Give back all of the data exactly as it appears here.
════════════════
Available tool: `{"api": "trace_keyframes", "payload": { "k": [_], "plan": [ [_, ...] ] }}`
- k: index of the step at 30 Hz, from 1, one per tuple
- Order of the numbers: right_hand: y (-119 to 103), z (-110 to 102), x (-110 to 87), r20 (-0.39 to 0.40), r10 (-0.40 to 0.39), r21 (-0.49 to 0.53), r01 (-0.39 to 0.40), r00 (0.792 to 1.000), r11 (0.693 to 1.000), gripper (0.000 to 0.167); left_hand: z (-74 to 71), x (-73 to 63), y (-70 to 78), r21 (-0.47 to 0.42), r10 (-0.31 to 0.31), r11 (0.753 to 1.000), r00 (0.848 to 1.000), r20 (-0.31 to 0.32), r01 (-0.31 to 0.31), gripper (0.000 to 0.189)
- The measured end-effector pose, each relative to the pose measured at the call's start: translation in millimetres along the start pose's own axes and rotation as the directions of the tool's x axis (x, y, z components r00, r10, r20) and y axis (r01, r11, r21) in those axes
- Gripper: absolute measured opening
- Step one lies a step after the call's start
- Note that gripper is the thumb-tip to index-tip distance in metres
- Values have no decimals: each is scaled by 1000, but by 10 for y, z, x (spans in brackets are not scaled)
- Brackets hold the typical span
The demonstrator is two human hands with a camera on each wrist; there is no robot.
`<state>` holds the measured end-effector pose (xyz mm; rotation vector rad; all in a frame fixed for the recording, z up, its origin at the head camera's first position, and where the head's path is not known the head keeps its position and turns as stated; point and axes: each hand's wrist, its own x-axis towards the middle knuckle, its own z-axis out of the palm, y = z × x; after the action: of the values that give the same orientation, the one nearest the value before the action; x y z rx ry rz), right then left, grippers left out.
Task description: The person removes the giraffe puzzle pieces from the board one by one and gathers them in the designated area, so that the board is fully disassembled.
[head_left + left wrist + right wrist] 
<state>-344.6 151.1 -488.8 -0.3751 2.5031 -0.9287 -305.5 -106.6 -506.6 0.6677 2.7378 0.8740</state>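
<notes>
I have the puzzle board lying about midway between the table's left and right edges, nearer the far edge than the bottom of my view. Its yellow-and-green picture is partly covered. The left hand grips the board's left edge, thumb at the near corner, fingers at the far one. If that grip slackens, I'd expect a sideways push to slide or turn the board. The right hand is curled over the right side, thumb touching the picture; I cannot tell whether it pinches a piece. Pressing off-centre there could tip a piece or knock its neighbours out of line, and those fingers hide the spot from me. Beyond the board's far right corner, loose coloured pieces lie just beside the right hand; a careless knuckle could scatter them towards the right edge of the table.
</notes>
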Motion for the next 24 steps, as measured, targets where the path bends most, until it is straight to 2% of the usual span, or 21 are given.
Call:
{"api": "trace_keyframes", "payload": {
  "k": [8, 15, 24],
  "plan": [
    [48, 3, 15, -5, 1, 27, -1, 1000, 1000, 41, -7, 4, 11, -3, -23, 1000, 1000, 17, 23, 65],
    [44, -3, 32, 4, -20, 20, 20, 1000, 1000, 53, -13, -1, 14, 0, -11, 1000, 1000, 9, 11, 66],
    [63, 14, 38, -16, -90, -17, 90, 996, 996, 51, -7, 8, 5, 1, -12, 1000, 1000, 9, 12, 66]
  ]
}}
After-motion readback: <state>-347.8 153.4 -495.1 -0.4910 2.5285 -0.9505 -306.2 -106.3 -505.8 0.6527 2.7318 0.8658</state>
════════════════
(Answer space):
Available tool: `{"api": "trace_keyframes", "payload": { "k": [_], "plan": [ [_, ...] ] }}`
- k: index of the step at 30 Hz, from 1, one per tuple
- Order of the numbers: right_hand: y (-119 to 103), z (-110 to 102), x (-110 to 87), r20 (-0.39 to 0.40), r10 (-0.40 to 0.39), r21 (-0.49 to 0.53), r01 (-0.39 to 0.40), r00 (0.792 to 1.000), r11 (0.693 to 1.000), gripper (0.000 to 0.167); left_hand: z (-74 to 71), x (-73 to 63), y (-70 to 78), r21 (-0.47 to 0.42), r10 (-0.31 to 0.31), r11 (0.753 to 1.000), r00 (0.848 to 1.000), r20 (-0.31 to 0.32), r01 (-0.31 to 0.31), gripper (0.000 to 0.189)
- The measured end-effector pose, each relative to the pose measured at the call's start: translation in millimetres along the start pose's own axes and rotation as the directions of the tool's x axis (x, y, z components r00, r10, r20) and y axis (r01, r11, r21) in those axes
- Gripper: absolute measured opening
- Step one lies a step after the call's start
- Note that gripper is the thumb-tip to index-tip distance in metres
- Values have no decimals: each is scaled by 1000, but by 10 for y, z, x (spans in brackets are not scaled)
- Brackets hold the typical span
The demonstrator is two human hands with a camera on each wrist; there is no robot.
`<state>` holds the measured end-effector pose (xyz mm; rotation vector rad; all in a frame fixed for the recording, z up, its origin at the head camera's first position, and where the head's path is not known the head keeps its position and turns as stated; point and axes: each hand's wrist, its own x-axis towards the middle knuckle, its own z-axis out of the palm, y = z × x; after the action: of the values that give the same orientation, the one nearest the value before the action; x y z rx ry rz), right then left, grippers left out.
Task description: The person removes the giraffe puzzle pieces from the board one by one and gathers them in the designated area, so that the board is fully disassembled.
[head_left + left wrist + right wrist] 
<state>-344.6 151.1 -488.8 -0.3751 2.5031 -0.9287 -305.5 -106.6 -506.6 0.6677 2.7378 0.8740</state>
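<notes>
I have the puzzle board lying about midway between the table's left and right edges, nearer the far edge than the bottom of my view. Its yellow-and-green picture is partly covered. The left hand grips the board's left edge, thumb at the near corner, fingers at the far one. If that grip slackens, I'd expect a sideways push to slide or turn the board. The right hand is curled over the right side, thumb touching the picture; I cannot tell whether it pinches a piece. Pressing off-centre there could tip a piece or knock its neighbours out of line, and those fingers hide the spot from me. Beyond the board's far right corner, loose coloured pieces lie just beside the right hand; a careless knuckle could scatter them towards the right edge of the table.
</notes>
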Motion for the next 24 steps, as measured, targets where the path bends most, until it is straight to 2% of the usual span, or 21 are given.
Call:
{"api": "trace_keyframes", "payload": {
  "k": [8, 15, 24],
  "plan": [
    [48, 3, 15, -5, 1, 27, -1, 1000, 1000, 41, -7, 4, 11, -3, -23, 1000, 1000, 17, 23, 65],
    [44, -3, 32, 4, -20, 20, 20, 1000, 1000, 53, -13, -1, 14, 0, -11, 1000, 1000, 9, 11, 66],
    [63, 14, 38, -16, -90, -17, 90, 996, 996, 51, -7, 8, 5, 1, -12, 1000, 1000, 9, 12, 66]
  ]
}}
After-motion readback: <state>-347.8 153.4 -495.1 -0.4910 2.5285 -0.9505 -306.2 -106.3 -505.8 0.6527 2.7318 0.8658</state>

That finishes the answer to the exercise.